On Oct 25, 2009, at 5:01 PM, Curt Sampson wrote:
> Actually, you would be having the exact same issues with Java; in  
> UTF-8
> mode it would also choke on Latin-1.

Yes, but from the 'javac' man-page:

       -encoding encoding
               Sets    the    source    file    encoding    name,    
such    as
               EUCJIS/SJIS/ISO8859-1/UTF8.  If -encoding is not  
specified,  the
               platform default converter is used.

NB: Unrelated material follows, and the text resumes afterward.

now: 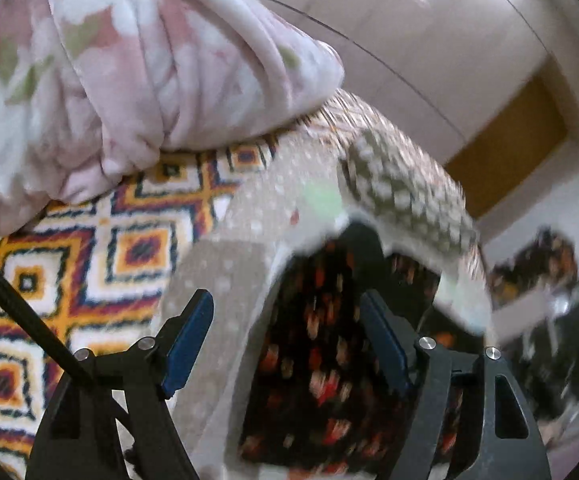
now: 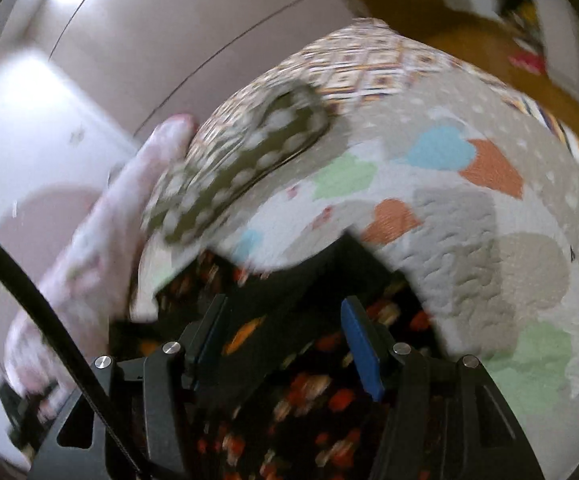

The corresponding part of the GHC documentation says

        GHC assumes that source files are ASCII or UTF-8 only,
        other encodings are not recognised.  However,
        invalid UTF-8 sequences will be ignored in comments,
        so it is possible to use other encodings such as Latin-1,
        as long as the non-comment source code is ASCII only.

There's no obvious reason why GHC couldn't support any source
encoding that the host's iconv() supports.

>  Blaming Haskell for this
> "problem" is quite unfair.

It is perfectly fair.  The problem is not that the original user
isn't telling GHC what the encoding is, but that GHC cannot be
told.  A javac-like -encoding switch on the command line would
meet the original need.
>
>
> (If all of this UTF-8 stuff seems annoying to you, consider that in
> ISO-8859-1 it's not possible to express the simplest Japanese word.

And why, exactly, should someone who has no Japanese words to express
even care?  You have explained why UTF-8 is a good *default*; that
does not make choosing it as the *only* option a good idea.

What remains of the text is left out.